• AIM OF THE EXERCISE: Please give the data again in full, precisely as it is written.

(Stored data entries)
—————
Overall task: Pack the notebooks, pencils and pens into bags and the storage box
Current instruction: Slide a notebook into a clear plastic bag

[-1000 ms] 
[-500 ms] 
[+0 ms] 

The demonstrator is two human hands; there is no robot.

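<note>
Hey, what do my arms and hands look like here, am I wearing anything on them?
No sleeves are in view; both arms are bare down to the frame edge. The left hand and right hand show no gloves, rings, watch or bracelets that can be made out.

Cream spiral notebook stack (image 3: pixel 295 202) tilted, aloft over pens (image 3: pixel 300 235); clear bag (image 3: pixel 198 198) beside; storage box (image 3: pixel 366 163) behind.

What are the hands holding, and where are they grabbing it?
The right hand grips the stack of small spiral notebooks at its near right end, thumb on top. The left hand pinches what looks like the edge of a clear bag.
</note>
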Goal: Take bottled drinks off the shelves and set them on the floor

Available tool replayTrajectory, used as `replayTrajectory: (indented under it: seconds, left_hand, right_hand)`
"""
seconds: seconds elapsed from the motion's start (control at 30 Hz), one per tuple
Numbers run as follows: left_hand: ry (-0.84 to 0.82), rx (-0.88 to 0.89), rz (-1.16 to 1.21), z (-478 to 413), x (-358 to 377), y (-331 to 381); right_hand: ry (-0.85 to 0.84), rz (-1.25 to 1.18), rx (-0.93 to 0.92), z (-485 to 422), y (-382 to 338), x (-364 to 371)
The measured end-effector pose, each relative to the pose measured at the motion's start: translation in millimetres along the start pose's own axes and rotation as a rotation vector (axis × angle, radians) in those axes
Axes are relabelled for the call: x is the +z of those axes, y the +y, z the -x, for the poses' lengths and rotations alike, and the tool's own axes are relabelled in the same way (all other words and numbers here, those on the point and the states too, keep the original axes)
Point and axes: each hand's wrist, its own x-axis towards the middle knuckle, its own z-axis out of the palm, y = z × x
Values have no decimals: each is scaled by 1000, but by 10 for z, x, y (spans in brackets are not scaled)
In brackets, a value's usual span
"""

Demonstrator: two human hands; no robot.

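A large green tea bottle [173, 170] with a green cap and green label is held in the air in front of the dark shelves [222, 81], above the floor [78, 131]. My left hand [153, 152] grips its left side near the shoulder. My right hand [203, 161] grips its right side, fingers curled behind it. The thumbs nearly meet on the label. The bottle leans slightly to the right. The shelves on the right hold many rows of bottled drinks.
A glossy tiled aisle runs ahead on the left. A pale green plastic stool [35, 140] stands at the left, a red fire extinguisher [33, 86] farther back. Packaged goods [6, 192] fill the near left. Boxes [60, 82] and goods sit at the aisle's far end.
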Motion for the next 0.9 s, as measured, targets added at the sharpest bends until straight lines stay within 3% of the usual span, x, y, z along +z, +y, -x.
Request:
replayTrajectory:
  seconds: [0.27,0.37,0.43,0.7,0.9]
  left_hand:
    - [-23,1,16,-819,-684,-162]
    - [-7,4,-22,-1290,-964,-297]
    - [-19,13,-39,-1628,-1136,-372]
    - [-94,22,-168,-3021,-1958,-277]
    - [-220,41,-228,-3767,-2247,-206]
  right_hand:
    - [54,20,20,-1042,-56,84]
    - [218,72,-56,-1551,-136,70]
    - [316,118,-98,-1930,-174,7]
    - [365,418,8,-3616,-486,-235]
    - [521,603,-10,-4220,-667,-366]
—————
• OUTPUT OF THE EXERCISE:
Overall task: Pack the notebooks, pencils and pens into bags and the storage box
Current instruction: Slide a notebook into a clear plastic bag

[-1000 ms] 
[-500 ms] 
[+0 ms] 

The demonstrator is two human hands; there is no robot.

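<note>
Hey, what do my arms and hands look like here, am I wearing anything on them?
No sleeves are in view; both arms are bare down to the frame edge. The left hand and right hand show no gloves, rings, watch or bracelets that can be made out.

Cream spiral notebook stack (image 3: pixel 295 202) tilted, aloft over pens (image 3: pixel 300 235); clear bag (image 3: pixel 198 198) beside; storage box (image 3: pixel 366 163) behind.

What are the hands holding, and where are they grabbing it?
The right hand grips the stack of small spiral notebooks at its near right end, thumb on top. The left hand pinches what looks like the edge of a clear bag.
</note>
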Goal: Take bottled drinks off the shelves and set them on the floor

Available tool replayTrajectory, used as `replayTrajectory: (indented under it: seconds, left_hand, right_hand)`
"""
seconds: seconds elapsed from the motion's start (control at 30 Hz), one per tuple
Numbers run as follows: left_hand: ry (-0.84 to 0.82), rx (-0.88 to 0.89), rz (-1.16 to 1.21), z (-478 to 413), x (-358 to 377), y (-331 to 381); right_hand: ry (-0.85 to 0.84), rz (-1.25 to 1.18), rx (-0.93 to 0.92), z (-485 to 422), y (-382 to 338), x (-364 to 371)
The measured end-effector pose, each relative to the pose measured at the motion's start: translation in millimetres along the start pose's own axes and rotation as a rotation vector (axis × angle, radians) in those axes
Axes are relabelled for the call: x is the +z of those axes, y the +y, z the -x, for the poses' lengths and rotations alike, and the tool's own axes are relabelled in the same way (all other words and numbers here, those on the point and the states too, keep the original axes)
Point and axes: each hand's wrist, its own x-axis towards the middle knuckle, its own z-axis out of the palm, y = z × x
Values have no decimals: each is scaled by 1000, but by 10 for z, x, y (spans in brackets are not scaled)
In brackets, a value's usual span
"""

Demonstrator: two human hands; no robot.

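A large green tea bottle [173, 170] with a green cap and green label is held in the air in front of the dark shelves [222, 81], above the floor [78, 131]. My left hand [153, 152] grips its left side near the shoulder. My right hand [203, 161] grips its right side, fingers curled behind it. The thumbs nearly meet on the label. The bottle leans slightly to the right. The shelves on the right hold many rows of bottled drinks.
A glossy tiled aisle runs ahead on the left. A pale green plastic stool [35, 140] stands at the left, a red fire extinguisher [33, 86] farther back. Packaged goods [6, 192] fill the near left. Boxes [60, 82] and goods sit at the aisle's far end.
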Motion for the next 0.9 s, as measured, targets added at the sharpest bends until straight lines stay within 3% of the usual span, x, y, z along +z, +y, -x.
Request:
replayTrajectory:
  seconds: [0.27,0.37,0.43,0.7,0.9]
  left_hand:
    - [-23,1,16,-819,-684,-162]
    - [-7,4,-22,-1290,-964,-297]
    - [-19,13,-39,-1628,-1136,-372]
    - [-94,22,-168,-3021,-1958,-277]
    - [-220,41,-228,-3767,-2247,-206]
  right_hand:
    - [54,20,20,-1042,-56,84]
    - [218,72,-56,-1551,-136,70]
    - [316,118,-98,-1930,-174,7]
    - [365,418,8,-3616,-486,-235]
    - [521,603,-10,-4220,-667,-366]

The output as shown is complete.